The high tolerance of both C. sorokiniana and S. vacuolatus to the treated effluent toxicity (Fig. 2B) and their marked growth stimulation at low effluent concentration levels were the pillars upon which these microalgae were selected for the bioremediation process of the partially treated wastewater. In this regard, the inorganic nutrient bioremoval efficiencies of microalgae are determined by various factors, such as the initial concentration of nutrients and the mass ratio of N/P (De-Bashan et al. 2002; Aslan and Kapdan 2006; Zhen-Feng et al. 2011; Kim et al. 2016). Miller and Greene (1978), Li et al. (2011), and Wang et al. (2012) reported that the optimal N:P ratio for freshwater microalgae (i.e., Chlorella sp. and Scenedesmus sp.) cultivation was 5–10. Therefore, the N:P mass ratio of the treated effluent was adjusted to 9.9 to optimize the growth of C. sorokiniana and S. vacuolatus.
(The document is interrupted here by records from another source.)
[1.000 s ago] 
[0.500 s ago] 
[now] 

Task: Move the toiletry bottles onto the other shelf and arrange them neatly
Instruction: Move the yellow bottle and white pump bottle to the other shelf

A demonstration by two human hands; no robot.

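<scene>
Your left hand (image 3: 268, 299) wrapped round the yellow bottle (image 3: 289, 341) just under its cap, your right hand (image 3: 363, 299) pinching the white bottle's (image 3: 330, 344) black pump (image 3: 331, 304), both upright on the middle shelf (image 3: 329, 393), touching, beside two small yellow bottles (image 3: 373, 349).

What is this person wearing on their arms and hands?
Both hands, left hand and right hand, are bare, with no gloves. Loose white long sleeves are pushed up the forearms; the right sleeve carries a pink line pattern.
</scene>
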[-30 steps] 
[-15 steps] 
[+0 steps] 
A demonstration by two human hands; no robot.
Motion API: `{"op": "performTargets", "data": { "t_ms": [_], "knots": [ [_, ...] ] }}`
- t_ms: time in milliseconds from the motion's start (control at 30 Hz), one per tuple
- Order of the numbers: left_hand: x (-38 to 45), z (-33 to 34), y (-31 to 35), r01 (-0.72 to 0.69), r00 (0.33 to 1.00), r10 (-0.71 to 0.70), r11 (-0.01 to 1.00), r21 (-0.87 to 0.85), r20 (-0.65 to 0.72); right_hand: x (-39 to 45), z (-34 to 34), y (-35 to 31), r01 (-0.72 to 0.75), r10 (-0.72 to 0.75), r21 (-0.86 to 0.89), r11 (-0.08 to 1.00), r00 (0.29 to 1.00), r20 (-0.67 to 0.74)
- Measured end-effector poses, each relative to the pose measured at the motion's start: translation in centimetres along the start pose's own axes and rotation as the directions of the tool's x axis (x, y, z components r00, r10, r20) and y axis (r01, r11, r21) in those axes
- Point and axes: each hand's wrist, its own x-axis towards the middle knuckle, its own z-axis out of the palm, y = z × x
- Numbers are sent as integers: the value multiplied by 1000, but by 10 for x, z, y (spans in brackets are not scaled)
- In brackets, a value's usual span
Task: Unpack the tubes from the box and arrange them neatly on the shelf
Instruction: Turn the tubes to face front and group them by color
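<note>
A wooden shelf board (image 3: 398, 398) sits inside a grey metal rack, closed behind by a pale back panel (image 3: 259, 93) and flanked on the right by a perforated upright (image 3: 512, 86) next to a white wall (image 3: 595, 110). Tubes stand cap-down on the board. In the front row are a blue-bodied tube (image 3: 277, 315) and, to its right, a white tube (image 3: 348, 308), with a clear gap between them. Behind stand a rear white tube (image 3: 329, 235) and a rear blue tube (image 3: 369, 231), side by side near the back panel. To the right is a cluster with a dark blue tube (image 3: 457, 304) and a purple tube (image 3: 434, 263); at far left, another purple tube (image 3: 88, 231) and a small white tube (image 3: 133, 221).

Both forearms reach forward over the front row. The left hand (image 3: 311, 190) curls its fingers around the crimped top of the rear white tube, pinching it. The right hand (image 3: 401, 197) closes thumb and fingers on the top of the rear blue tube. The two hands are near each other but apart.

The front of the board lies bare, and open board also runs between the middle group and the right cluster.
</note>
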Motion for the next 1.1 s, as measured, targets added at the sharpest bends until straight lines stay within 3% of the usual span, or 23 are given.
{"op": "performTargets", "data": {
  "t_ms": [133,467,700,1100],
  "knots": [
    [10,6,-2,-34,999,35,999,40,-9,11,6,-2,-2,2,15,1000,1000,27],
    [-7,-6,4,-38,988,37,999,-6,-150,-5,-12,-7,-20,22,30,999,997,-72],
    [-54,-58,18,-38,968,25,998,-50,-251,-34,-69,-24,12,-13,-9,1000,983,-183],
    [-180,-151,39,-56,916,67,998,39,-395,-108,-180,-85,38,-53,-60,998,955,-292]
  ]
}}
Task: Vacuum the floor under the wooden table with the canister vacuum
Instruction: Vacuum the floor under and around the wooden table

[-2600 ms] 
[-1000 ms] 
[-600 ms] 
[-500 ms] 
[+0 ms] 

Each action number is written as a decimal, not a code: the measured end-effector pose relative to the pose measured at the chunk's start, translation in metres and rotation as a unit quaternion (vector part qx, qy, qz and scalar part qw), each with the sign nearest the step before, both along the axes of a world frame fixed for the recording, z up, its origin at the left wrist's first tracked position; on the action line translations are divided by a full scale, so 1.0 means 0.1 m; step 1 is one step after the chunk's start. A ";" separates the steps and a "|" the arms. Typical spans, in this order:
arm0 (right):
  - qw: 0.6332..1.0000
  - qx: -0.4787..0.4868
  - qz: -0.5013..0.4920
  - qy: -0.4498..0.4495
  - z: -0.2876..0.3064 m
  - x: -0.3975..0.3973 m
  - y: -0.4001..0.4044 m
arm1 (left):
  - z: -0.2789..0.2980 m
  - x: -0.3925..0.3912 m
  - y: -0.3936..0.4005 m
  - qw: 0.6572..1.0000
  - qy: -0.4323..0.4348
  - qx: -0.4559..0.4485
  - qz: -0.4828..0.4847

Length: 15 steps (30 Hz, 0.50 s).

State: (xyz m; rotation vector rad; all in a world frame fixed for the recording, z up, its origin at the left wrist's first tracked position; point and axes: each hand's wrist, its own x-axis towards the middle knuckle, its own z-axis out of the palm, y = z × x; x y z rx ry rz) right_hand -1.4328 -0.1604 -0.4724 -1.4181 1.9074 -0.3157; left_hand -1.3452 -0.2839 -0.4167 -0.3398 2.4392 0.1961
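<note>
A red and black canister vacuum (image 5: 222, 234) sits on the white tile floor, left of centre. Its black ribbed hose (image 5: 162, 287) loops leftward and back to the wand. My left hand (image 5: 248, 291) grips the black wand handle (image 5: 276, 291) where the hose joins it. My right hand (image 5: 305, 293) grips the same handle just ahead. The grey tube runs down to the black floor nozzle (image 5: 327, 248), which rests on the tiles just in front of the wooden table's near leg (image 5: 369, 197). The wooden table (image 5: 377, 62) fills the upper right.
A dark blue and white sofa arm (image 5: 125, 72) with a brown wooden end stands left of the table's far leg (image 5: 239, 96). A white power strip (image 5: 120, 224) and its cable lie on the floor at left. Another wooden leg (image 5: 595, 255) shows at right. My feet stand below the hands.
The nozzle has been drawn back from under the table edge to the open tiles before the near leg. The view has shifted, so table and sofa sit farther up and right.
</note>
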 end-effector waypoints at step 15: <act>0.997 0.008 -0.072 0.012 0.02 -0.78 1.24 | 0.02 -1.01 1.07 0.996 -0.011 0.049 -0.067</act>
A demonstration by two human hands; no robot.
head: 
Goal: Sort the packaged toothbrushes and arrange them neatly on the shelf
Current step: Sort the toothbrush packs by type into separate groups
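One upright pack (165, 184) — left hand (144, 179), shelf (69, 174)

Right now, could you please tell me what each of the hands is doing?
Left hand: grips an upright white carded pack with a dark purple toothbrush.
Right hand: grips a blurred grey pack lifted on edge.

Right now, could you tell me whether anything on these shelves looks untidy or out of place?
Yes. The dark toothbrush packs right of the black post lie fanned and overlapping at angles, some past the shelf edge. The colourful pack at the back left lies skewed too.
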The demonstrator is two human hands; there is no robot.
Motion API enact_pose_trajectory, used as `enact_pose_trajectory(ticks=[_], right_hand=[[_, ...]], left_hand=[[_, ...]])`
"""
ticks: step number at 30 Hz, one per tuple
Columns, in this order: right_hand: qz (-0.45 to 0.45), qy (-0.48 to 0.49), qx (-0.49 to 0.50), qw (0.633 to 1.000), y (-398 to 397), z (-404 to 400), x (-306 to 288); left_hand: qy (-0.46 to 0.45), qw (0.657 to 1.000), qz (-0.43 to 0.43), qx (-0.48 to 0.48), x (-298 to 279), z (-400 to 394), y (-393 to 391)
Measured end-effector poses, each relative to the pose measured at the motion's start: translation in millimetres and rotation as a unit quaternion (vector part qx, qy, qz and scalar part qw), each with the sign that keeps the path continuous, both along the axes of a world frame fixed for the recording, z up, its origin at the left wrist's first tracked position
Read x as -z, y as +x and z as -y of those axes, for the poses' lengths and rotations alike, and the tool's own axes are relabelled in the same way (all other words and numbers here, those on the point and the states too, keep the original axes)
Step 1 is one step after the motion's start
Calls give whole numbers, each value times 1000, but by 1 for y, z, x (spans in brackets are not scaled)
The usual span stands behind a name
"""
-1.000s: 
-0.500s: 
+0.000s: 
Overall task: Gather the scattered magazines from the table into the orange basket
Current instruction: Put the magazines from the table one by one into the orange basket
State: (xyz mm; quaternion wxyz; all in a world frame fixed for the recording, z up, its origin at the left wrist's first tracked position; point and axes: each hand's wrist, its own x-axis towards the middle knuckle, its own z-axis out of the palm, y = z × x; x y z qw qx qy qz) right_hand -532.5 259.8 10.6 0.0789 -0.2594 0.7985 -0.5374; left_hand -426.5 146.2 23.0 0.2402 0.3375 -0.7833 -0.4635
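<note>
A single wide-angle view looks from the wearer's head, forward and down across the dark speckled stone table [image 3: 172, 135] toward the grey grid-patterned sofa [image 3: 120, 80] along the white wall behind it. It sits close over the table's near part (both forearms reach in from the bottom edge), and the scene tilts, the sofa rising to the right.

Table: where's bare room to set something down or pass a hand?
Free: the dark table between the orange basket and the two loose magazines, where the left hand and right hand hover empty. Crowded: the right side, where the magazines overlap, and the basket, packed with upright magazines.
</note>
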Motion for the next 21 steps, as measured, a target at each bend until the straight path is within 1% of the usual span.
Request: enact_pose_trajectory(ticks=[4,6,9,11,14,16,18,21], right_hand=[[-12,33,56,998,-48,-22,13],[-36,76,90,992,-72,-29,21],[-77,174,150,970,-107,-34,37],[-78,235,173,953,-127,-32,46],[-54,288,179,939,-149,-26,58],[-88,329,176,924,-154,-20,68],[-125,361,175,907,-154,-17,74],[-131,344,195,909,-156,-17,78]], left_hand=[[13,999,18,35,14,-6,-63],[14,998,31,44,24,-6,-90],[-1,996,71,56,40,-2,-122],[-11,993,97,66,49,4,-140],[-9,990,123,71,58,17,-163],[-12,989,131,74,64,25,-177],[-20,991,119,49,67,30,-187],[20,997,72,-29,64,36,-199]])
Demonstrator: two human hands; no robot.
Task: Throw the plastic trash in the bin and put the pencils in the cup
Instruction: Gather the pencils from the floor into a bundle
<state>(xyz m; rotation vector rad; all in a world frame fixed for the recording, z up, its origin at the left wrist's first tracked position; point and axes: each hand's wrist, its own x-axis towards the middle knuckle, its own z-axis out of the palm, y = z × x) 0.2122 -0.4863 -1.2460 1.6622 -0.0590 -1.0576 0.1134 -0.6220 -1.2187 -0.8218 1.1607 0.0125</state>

However, Dominguez-Bocanegra et al. (2004), Richmond (2004), and Borowitzka (2005) documented that the media type affected the growth and composition of microalgae in addition to the mass ratios of different components. The present results revealed an increase in dry biomass without a marked alteration in biomass composition (lipid, protein, and carbohydrate contents) of both C. sorokiniana and S. vacuolatus when grown in the treated effluent after N:P mass ratio adjustment, which may have contributed to the improvements in supplying phospholipids, genetic materials, and energy for cell division as reported by Wu et al. (2015) and Meza et al. (2015).

In terms of the cost of chemicals used in the treatment protocol of this study, according to the estimates of international prices from different suppliers, the average price of sodium alginate is 2 US$ kg−1, and the price for K2HPO4 is 0.12 US$ kg−1. Thus, the cost per 1 m3 (effluent) is 2.00456 US$ m−3. The mixing could be performed using the infrastructure of the wastewater treatment tanks. This emphasizes the merits of such a treatment strategy, not only as a low-cost alternative but also as a simple technology that can be easily incorporated into current practices to treat industrial effluents for the economic production of microalgae biomass.

Conclusions

It can be concluded that the treatment of ammonia-N rich industrial effluents with powdered sodium alginate polymer (1.0 g L−1) followed by microalgae (C. sorokiniana and S. vacuolatus) production, using this treated effluent as the sole nitrogen source, succeeded as an effective and simple protocol for bioremediating such industrial effluents and generating considerable microalgae biomass. This bioremediation strategy is a simple and cost-effective approach, and the treated effluent can be considered a commercial medium for microalgae growth.